In the data, find the word "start" and copy out every line that has it.

**Given information**

···

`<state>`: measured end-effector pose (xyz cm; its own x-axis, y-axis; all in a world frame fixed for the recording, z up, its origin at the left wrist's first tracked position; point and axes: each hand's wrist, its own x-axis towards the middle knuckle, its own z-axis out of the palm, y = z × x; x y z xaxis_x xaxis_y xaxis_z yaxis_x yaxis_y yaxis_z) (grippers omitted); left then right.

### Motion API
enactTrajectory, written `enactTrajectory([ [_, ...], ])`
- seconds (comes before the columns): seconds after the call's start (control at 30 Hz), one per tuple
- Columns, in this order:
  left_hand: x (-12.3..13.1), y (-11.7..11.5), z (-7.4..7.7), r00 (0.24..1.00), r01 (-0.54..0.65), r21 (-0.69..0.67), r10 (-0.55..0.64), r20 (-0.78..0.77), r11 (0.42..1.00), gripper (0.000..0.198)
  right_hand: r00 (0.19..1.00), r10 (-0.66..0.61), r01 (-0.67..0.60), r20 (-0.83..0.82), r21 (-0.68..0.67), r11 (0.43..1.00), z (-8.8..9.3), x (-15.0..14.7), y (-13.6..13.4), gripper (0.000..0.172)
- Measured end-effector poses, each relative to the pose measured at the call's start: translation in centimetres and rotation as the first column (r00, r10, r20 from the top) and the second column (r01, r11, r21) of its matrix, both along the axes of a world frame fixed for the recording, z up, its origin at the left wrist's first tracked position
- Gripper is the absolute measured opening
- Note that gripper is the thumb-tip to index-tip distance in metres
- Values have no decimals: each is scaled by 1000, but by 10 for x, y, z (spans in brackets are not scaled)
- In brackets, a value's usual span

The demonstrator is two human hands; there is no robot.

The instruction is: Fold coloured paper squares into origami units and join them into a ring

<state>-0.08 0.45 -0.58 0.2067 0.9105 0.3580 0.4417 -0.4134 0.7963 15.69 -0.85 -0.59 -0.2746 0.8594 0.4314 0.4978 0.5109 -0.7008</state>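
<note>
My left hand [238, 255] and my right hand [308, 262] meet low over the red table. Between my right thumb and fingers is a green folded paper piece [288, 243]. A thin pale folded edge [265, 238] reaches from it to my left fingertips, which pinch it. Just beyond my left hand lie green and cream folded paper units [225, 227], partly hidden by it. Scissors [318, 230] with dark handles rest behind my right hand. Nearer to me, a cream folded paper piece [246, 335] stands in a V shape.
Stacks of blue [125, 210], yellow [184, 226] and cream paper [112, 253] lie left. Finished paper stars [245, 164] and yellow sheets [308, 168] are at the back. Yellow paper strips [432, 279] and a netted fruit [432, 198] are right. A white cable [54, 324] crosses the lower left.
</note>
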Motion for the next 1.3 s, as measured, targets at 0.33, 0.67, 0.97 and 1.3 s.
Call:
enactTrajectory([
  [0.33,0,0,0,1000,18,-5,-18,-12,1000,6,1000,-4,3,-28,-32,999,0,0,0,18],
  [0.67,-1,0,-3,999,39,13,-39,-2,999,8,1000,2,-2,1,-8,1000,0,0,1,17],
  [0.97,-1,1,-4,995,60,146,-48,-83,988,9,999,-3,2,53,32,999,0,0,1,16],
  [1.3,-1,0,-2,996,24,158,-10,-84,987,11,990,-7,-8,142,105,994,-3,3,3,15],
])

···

**Task output**
- seconds (comes before the columns): seconds after the call's start (control at 30 Hz), one per tuple
- Measured end-effector poses, each relative to the pose measured at the call's start: translation in centimetres and rotation as the first column (r00, r10, r20 from the top) and the second column (r01, r11, r21) of its matrix, both along the axes of a world frame fixed for the recording, z up, its origin at the left wrist's first tracked position

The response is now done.